Enough of the pity party. Thirty-five years ago this month (when I was very very young), I tried out for my beloved New York Yankees at an open tryout in Yankee Stadium to promote my second novel The Man Who Wanted to Play Center Field for the New York Yankees. In the book, the protagonist, a former athlete whose life is falling apart, pursues his unlikely dream of playing for the Bronx Bombers and is signed as a publicity gimmick. Like character, like author.
The night before the tryout, I asked God -- this being my pre-agnostic period -- if he’d lend me the Mick’s talents for the afternoon. C’mon, he’s not using it. I swear I’ll give it back. Eventually. I waited for my glove to turn into a burning bush, angels to descend wielding Louisville Sluggers, the Mick himself handing over his awesome talents in the form a baseball card.
Guess who didn’t wake up with swelling forearms, a broad chest and a sheepish grin, much to the disappointment of my first wife. Still, try out I did. I’ve attached the YouTube link for your entertainment.
That’s me with black hair swinging and missing. Running and not moving. Yes, I stunk. Yes, people made fun of me. But I swung the bat at home plate in Yankee Stadium. Me, the kid who always played right field. In my world, that constituted a home run.
There, I finally got to the point. We all go up to the plate every day wanting to hit a home run. Baseball success is measured by only hitting three out of ten times -- .300 gets your ticket to Cooperstown punched. But there are a lot of strikeouts and dribblers back to the mound along the way. All of us get so caught up in swinging for the fences every time that we forget we’re not Mickey Mantle. Even the Mick failed seven out of ten times.

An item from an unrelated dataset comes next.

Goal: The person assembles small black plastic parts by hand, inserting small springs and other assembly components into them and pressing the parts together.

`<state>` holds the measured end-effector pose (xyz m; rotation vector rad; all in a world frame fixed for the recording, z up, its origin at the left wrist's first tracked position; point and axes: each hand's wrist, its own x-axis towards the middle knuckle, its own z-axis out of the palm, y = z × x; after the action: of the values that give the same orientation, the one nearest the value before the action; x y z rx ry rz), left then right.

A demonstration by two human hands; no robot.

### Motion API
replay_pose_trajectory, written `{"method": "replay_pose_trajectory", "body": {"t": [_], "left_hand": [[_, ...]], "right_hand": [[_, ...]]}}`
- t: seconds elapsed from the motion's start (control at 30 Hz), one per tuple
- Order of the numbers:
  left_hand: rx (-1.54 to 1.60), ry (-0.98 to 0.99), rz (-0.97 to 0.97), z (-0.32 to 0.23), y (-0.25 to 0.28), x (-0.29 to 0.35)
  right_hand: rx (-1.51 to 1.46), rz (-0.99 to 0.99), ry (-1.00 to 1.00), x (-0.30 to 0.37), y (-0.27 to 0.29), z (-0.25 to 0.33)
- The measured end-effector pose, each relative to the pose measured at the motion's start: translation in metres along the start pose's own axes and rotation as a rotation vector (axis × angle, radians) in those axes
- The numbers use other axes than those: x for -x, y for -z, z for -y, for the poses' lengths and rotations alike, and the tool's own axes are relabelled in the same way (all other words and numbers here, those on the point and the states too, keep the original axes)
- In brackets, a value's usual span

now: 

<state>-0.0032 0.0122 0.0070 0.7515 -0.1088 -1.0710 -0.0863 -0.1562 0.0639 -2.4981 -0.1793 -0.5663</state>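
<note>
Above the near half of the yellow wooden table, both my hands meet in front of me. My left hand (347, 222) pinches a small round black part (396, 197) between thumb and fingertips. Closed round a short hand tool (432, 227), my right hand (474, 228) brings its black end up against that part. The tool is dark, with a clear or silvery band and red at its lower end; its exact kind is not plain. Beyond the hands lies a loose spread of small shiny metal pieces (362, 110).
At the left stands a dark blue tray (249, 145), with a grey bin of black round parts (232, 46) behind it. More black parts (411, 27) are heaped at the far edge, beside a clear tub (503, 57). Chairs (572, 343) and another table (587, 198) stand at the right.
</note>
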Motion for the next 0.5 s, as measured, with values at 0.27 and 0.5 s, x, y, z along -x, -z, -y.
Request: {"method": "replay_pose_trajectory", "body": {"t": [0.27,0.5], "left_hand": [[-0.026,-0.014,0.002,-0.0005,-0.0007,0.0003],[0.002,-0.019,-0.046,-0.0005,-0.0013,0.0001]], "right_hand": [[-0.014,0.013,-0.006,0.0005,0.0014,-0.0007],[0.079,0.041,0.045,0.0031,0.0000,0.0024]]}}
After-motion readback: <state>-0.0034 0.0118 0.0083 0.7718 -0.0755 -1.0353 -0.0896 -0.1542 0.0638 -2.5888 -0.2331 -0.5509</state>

Sometimes we have to re-calibrate our definition of what constitutes a homer. Sometimes it’s all about getting up to bat in the first place by having the guts to see something through – whether it’s a success or not. Because who defines success and what is it exactly? Pretty much everyone who gets out of bed and shows a kindness and tries is a success. Is making money a success? How so if there’ll always be someone wealthier? Or someone with a better car or a bigger house or more awards? Like, always.
At the end of the day, it’s about meeting the ball with the fat part of the bat in a game you created in your head with your beliefs, not according to rules concocted by the folks next door. It’s about what you want, not them. However you define that.
See, we all need to hear that wonderful sound of bat against ball. It’s called contentment. Satisfaction. If you define it for yourself, ain’t no one gonna be able to take it away.